Excerpts from a dataset:

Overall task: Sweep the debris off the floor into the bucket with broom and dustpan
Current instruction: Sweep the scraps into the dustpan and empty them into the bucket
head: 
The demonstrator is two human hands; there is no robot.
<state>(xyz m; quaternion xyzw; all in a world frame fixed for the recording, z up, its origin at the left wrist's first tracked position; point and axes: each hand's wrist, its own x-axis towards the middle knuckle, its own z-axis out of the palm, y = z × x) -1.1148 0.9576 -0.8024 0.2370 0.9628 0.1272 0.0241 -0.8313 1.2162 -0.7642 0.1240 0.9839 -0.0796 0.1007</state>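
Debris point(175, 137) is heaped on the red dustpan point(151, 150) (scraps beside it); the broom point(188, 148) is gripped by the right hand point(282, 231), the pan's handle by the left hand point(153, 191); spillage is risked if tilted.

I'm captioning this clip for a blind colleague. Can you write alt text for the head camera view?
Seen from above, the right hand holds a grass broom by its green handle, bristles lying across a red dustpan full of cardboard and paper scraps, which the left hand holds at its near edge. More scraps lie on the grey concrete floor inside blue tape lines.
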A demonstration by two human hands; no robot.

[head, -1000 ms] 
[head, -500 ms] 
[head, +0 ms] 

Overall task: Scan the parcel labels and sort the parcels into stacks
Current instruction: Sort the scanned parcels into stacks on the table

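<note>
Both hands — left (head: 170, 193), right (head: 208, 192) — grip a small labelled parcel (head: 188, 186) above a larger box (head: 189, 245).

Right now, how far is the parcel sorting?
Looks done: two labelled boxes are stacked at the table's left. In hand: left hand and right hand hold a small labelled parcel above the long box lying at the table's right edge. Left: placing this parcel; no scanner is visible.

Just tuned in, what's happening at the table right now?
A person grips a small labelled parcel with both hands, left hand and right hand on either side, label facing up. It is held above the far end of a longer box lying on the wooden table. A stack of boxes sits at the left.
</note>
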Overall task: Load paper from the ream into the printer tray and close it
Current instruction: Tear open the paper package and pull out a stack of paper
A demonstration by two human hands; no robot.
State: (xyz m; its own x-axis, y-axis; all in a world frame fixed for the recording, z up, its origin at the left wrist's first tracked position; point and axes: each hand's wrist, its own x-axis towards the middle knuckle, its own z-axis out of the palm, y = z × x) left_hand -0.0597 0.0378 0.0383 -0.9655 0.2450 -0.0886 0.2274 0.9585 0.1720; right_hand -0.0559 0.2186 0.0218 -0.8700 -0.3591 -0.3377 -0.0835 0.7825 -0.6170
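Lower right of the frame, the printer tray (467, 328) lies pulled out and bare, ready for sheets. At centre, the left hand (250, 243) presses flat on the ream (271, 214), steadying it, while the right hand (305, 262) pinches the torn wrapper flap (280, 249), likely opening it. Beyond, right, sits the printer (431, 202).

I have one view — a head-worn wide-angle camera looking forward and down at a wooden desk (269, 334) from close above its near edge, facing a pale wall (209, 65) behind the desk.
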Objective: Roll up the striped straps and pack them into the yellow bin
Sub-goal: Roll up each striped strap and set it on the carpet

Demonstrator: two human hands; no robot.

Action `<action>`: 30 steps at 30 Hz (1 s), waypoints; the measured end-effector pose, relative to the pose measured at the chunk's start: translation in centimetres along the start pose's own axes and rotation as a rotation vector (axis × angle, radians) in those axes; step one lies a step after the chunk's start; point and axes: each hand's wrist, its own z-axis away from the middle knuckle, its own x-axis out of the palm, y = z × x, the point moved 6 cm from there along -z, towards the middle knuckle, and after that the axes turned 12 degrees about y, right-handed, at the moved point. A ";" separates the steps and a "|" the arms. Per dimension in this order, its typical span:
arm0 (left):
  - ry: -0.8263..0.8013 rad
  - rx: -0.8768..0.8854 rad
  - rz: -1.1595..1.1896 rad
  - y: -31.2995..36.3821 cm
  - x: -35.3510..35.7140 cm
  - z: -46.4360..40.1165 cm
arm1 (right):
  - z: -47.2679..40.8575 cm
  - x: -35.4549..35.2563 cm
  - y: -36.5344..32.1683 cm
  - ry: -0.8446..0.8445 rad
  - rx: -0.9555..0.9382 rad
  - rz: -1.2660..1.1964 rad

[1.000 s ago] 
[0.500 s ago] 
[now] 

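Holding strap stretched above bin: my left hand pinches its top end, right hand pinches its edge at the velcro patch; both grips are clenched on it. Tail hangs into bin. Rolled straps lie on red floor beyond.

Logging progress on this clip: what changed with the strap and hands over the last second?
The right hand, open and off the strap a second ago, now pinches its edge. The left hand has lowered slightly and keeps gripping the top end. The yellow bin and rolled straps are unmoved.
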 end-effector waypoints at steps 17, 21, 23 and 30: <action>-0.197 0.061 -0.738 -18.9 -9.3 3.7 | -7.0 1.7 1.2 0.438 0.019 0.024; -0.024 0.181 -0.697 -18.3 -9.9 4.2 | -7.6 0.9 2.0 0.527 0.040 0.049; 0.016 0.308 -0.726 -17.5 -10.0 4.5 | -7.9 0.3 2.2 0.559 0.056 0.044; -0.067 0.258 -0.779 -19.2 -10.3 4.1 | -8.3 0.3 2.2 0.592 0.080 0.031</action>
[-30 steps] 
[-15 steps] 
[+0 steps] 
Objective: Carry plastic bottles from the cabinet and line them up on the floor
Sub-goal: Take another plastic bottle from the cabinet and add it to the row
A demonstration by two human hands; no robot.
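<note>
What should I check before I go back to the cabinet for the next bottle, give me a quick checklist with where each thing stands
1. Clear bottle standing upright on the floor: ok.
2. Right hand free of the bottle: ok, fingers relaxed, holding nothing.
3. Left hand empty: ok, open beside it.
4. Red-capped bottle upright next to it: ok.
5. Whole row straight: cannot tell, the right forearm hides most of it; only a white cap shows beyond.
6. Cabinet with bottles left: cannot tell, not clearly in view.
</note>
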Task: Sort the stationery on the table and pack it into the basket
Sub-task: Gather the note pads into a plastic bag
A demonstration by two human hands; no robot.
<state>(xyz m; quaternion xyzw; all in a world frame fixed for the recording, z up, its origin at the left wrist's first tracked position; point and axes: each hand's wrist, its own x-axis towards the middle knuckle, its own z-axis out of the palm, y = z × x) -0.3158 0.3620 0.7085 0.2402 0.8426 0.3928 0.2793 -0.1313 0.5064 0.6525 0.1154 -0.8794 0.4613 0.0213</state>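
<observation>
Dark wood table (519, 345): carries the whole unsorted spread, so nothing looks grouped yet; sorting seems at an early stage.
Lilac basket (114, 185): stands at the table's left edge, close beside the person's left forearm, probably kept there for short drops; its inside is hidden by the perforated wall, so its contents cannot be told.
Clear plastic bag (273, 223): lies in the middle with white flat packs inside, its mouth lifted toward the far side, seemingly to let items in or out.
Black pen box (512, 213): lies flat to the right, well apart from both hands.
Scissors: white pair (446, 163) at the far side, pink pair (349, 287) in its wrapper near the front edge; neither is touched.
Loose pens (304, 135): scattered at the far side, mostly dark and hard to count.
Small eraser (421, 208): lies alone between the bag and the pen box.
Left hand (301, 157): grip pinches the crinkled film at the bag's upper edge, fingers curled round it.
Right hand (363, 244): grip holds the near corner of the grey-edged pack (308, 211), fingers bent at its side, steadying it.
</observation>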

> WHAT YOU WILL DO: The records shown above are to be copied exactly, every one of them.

> WRITTEN ANSWER:
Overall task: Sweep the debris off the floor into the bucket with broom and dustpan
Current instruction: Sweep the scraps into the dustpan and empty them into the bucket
head: 
The demonstrator is two human hands; there is no robot.
<state>(xyz m; quaternion xyzw; all in a world frame fixed for the recording, z up, its origin at the left wrist's first tracked position; point and axes: each hand's wrist, its own x-axis towards the middle knuckle, its own z-axis out of the palm, y = z × x) -1.1148 0.9576 -0.8024 0.2370 0.9628 0.1272 0.0241 -0.8313 1.2162 -0.7642 0.1240 0.9839 -0.0796 0.1007</state>
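Debris point(175, 137) is heaped on the red dustpan point(151, 150) (scraps beside it); the broom point(188, 148) is gripped by the right hand point(282, 231), the pan's handle by the left hand point(153, 191); spillage is risked if tilted.

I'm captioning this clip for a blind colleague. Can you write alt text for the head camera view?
Seen from above, the right hand holds a grass broom by its green handle, bristles lying across a red dustpan full of cardboard and paper scraps, which the left hand holds at its near edge. More scraps lie on the grey concrete floor inside blue tape lines.
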A demonstration by two human hands; no robot.

[head, -1000 ms] 
[head, -500 ms] 
[head, +0 ms] 

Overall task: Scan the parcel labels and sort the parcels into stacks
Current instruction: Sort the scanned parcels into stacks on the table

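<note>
Both hands — left (head: 170, 193), right (head: 208, 192) — grip a small labelled parcel (head: 188, 186) above a larger box (head: 189, 245).

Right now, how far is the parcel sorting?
Looks done: two labelled boxes are stacked at the table's left. In hand: left hand and right hand hold a small labelled parcel above the long box lying at the table's right edge. Left: placing this parcel; no scanner is visible.

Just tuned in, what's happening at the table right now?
A person grips a small labelled parcel with both hands, left hand and right hand on either side, label facing up. It is held above the far end of a longer box lying on the wooden table. A stack of boxes sits at the left.
</note>
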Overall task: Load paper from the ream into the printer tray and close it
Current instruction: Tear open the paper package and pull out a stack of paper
A demonstration by two human hands; no robot.
State: (xyz m; its own x-axis, y-axis; all in a world frame fixed for the recording, z up, its origin at the left wrist's first tracked position; point and axes: each hand's wrist, its own x-axis towards the middle knuckle, its own z-axis out of the palm, y = z × x) left_hand -0.0597 0.0378 0.0383 -0.9655 0.2450 -0.0886 0.2274 0.9585 0.1720; right_hand -0.0559 0.2186 0.0218 -0.8700 -0.3591 -0.3377 -0.0835 0.7825 -0.6170
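Lower right of the frame, the printer tray (467, 328) lies pulled out and bare, ready for sheets. At centre, the left hand (250, 243) presses flat on the ream (271, 214), steadying it, while the right hand (305, 262) pinches the torn wrapper flap (280, 249), likely opening it. Beyond, right, sits the printer (431, 202).

I have one view — a head-worn wide-angle camera looking forward and down at a wooden desk (269, 334) from close above its near edge, facing a pale wall (209, 65) behind the desk.
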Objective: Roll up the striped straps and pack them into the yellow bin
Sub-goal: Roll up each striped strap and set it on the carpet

Demonstrator: two human hands; no robot.

Action `<action>`: 30 steps at 30 Hz (1 s), waypoints; the measured end-effector pose, relative to the pose measured at the chunk's start: translation in centimetres along the start pose's own axes and rotation as a rotation vector (axis × angle, radians) in those axes; step one lies a step after the chunk's start; point and axes: each hand's wrist, its own z-axis away from the middle knuckle, its own x-axis out of the palm, y = z × x, the point moved 6 cm from there along -z, towards the middle knuckle, and after that the axes turned 12 degrees about y, right-handed, at the moved point. A ";" separates the steps and a "|" the arms. Per dimension in this order, its typical span:
arm0 (left):
  - ry: -0.8263..0.8013 rad
  - rx: -0.8768..0.8854 rad
  - rz: -1.1595..1.1896 rad
  - y: -31.2995..36.3821 cm
  - x: -35.3510..35.7140 cm
  - z: -46.4360..40.1165 cm
arm1 (right):
  - z: -47.2679..40.8575 cm
  - x: -35.4549..35.2563 cm
  - y: -36.5344..32.1683 cm
  - ry: -0.8446..0.8445 rad
  - rx: -0.9555..0.9382 rad
  - rz: -1.2660..1.1964 rad

[1.000 s ago] 
[0.500 s ago] 
[now] 

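Holding strap stretched above bin: my left hand pinches its top end, right hand pinches its edge at the velcro patch; both grips are clenched on it. Tail hangs into bin. Rolled straps lie on red floor beyond.

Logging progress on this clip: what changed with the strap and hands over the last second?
The right hand, open and off the strap a second ago, now pinches its edge. The left hand has lowered slightly and keeps gripping the top end. The yellow bin and rolled straps are unmoved.
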 end-effector waypoints at steps 17, 21, 23 and 30: <action>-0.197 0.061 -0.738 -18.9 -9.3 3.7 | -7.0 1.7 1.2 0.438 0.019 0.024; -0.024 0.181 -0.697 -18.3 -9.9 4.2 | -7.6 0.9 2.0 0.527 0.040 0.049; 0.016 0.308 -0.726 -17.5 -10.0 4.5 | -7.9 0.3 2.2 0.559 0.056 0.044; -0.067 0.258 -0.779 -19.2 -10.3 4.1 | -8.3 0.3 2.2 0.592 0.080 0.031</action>
[-30 steps] 
[-15 steps] 
[+0 steps] 
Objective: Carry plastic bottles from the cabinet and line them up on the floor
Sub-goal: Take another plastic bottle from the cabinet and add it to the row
A demonstration by two human hands; no robot.
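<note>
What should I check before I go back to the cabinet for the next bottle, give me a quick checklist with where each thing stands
1. Clear bottle standing upright on the floor: ok.
2. Right hand free of the bottle: ok, fingers relaxed, holding nothing.
3. Left hand empty: ok, open beside it.
4. Red-capped bottle upright next to it: ok.
5. Whole row straight: cannot tell, the right forearm hides most of it; only a white cap shows beyond.
6. Cabinet with bottles left: cannot tell, not clearly in view.
</note>
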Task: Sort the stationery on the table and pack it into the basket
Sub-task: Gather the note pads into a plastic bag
A demonstration by two human hands; no robot.
<state>(xyz m; quaternion xyzw; all in a world frame fixed for the recording, z up, its origin at the left wrist's first tracked position; point and axes: each hand's wrist, its own x-axis towards the middle knuckle, its own z-axis out of the palm, y = z × x) -0.3158 0.3620 0.7085 0.2402 0.8426 0.3928 0.2793 -0.1313 0.5064 0.6525 0.1154 -0.8794 0.4613 0.0213</state>
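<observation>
Dark wood table (519, 345): carries the whole unsorted spread, so nothing looks grouped yet; sorting seems at an early stage.
Lilac basket (114, 185): stands at the table's left edge, close beside the person's left forearm, probably kept there for short drops; its inside is hidden by the perforated wall, so its contents cannot be told.
Clear plastic bag (273, 223): lies in the middle with white flat packs inside, its mouth lifted toward the far side, seemingly to let items in or out.
Black pen box (512, 213): lies flat to the right, well apart from both hands.
Scissors: white pair (446, 163) at the far side, pink pair (349, 287) in its wrapper near the front edge; neither is touched.
Loose pens (304, 135): scattered at the far side, mostly dark and hard to count.
Small eraser (421, 208): lies alone between the bag and the pen box.
Left hand (301, 157): grip pinches the crinkled film at the bag's upper edge, fingers curled round it.
Right hand (363, 244): grip holds the near corner of the grey-edged pack (308, 211), fingers bent at its side, steadying it.
</observation>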

No further output is needed for this exercise.